Tutta la città ne parla / Stampa e PotereDi Ettore Colombo
(DIARIO, del 28 maggio '97)
Vicissitudini e ostruzionismi parlamentari del testo di riforma Passagli sulla professione giornalistica
Il 15 giugno, data di svolgimento dei 18 referendum proposti da Marco Pannella, tra i quali anche quello sull'abolizione dell'Ordine dei giornalisti, incombe. E la categoria giornalistica trema. Di progetti di riforma dell'ordine, anche a prescindere dai referendum, in Parlamento ne giacevano molti, come quello dei senatori Tino Bedin e Antonio Duva, assegnato alla prima Commissione "Affari costituzionali" del Senato dal luglio '96 e fino a tutto il marzo '97 non ancora discusso. Tutte le massime istituzioni della professione si erano peraltro adoperate affinché il Parlamento varasse, in tempi brevissimi, un progetto di riforma tale da evitare il ricorso alle urne, dove si dà per scontata la vittoria dei "sì". Ma qui iniziano i "misteri" parlamentari: la Sinistra democratica presenta un progetto di legge di riforma, un mese fa, relatore il senatore Stefano Passagli, che porta le firme di tutti i gruppi parlamentari, ma che trova subito l'ostilità della categoria, in quanto prevedeva l'istituzione di un Albo
presso il Garante per l'Editoria, che però presto avrebbe dovuto essere sostituita da una più complessa "Autorità per le garanzie nelle telecomunicazioni". "L'albo dei giornalisti", spiega Franco Abruzzo, presidente dell'Ordine lombardo, "sarebbe dipeso dal potere politico, come non era mai accaduto, neanche sotto il fascismo". Poi però, è lo stesso Abruzzo a catapultarsi a Roma e a fare opera di convincimento su Passigli e gli altri gruppi parlamentari affinché il testo di legge venga ancora modificato, e meglio.
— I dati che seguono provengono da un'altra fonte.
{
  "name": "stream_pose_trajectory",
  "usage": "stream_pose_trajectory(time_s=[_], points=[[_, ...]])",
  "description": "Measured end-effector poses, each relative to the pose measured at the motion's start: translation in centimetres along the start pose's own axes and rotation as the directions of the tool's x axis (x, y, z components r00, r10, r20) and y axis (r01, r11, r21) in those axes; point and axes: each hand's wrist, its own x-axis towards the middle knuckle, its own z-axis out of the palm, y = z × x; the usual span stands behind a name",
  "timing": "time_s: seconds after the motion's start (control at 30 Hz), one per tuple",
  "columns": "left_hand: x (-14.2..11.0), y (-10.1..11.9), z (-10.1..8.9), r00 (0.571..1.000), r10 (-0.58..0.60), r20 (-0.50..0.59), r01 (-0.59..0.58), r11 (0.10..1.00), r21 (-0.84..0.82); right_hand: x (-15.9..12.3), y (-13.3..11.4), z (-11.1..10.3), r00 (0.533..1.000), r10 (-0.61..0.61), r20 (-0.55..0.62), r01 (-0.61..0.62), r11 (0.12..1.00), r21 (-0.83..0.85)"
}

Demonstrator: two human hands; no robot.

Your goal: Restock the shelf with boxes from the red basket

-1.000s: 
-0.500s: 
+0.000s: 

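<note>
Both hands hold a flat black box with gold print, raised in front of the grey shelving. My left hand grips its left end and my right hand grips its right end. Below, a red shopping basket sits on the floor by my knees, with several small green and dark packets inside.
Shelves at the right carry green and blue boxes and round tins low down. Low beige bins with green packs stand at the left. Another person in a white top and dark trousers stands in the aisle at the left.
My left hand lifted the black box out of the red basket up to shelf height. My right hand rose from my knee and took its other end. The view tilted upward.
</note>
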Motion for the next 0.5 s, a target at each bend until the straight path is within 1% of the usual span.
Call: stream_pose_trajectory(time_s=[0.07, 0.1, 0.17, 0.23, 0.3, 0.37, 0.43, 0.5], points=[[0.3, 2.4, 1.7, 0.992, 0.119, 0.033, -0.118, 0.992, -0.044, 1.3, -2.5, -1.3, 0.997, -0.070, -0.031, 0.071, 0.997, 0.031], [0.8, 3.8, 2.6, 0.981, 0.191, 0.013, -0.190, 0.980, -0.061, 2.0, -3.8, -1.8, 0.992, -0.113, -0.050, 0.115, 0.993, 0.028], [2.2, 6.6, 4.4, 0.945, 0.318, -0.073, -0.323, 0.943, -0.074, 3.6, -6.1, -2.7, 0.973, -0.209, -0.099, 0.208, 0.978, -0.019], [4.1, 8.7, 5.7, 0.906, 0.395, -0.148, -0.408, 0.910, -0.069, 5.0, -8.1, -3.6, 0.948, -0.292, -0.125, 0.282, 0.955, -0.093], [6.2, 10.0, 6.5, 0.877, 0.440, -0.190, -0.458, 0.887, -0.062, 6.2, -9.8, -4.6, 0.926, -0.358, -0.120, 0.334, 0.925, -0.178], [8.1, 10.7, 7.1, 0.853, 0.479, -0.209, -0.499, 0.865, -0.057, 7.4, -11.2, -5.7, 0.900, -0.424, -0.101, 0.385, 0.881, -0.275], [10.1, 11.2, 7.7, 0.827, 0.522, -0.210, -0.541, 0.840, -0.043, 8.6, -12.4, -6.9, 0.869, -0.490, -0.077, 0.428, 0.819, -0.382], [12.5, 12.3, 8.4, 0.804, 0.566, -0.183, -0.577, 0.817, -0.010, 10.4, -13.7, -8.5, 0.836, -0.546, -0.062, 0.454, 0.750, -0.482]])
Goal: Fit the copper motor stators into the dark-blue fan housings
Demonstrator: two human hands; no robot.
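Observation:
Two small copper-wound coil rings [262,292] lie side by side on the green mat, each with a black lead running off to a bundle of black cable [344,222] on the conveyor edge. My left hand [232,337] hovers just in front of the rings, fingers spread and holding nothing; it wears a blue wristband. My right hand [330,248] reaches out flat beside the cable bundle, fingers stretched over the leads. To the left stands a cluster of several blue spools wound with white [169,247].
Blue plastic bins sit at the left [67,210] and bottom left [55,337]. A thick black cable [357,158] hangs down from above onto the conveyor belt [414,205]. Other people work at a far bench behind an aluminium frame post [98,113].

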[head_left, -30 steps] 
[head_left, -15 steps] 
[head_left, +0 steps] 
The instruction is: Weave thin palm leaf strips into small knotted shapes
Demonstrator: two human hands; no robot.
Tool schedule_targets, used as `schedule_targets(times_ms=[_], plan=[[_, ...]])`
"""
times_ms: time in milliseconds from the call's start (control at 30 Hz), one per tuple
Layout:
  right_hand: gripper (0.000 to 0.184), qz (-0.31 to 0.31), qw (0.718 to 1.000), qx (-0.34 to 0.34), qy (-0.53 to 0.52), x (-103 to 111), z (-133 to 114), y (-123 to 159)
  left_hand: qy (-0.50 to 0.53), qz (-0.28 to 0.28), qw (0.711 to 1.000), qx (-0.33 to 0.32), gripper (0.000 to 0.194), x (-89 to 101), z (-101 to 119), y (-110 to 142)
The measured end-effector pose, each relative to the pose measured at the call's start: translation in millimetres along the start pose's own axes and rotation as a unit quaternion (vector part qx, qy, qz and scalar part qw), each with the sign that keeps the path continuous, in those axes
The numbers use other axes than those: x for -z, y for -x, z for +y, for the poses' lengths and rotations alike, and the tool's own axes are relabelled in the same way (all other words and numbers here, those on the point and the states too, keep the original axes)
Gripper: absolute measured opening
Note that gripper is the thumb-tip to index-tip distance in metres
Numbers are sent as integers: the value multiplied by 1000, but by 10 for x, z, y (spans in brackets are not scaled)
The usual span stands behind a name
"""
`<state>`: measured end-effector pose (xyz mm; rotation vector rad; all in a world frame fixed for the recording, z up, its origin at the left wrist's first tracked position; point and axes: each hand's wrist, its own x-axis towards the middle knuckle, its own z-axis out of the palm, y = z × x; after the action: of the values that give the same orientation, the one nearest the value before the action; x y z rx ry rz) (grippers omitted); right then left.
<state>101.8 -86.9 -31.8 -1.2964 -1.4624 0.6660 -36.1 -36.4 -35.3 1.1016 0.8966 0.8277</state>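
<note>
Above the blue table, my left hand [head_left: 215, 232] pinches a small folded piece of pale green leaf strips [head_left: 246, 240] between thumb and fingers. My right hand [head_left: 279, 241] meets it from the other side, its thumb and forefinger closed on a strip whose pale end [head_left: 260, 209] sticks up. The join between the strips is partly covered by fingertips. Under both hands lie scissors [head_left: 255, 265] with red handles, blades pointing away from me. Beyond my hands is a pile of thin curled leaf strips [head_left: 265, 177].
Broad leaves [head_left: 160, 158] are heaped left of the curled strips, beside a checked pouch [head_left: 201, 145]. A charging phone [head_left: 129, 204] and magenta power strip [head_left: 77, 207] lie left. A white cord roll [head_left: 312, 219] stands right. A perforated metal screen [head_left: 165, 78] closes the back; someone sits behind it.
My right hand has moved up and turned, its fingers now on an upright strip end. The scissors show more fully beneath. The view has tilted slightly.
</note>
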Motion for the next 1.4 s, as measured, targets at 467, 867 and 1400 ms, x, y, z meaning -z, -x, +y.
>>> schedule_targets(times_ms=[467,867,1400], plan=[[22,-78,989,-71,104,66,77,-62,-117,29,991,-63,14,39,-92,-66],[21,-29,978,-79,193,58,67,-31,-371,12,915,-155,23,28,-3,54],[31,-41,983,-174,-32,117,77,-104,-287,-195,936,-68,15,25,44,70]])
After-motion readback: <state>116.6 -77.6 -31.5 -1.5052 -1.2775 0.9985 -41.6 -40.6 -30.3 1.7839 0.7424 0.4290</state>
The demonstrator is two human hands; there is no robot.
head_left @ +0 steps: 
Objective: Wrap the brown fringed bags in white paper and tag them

Il sostanza, il testo rivoluziona l'accesso alla professione (non occorrerebbe più l'esame di Stato, basterebbe la laurea), all'Albo - tenuto presso il Garante - potrebbero accedere non solo i giornalisti professionisti, ma anche i pubblicisti, e naturalmente ci sarebbero tutte le norme deontologiche. Giunto ormai alla terza "bozza", dopo l'inserimento di norme sull'inquadramento dei giornalisti pubblicisti, volute da An, e sul diritto di rettifica, richieste dalla Lega, il tentativo di approvare l
a riforma sul filo di lana fallisce per l'improvviso ripensamento di Forza Italia e Cdu che si oppongono, all'ultima ora, alla commissione Affari costituzionali, il che significa che la legge andrà discussa in aula. Le accuse reciproche si sprecano: Passagli attacca Letta (che avrebbe spinto su La Loggia per conto di Berlusconi) e Abruzzo si scaglia contro Petrina, che avrebbe operato a favore degli interessi degli editori, non dei giornalisti. Alla fin fine, non solo il referendum si farà, ma l'Ulivo, per bocca di Giulietti e Melandri, annuncia che voterà sì. Per poi ripartire proprio dal testo di Passigli.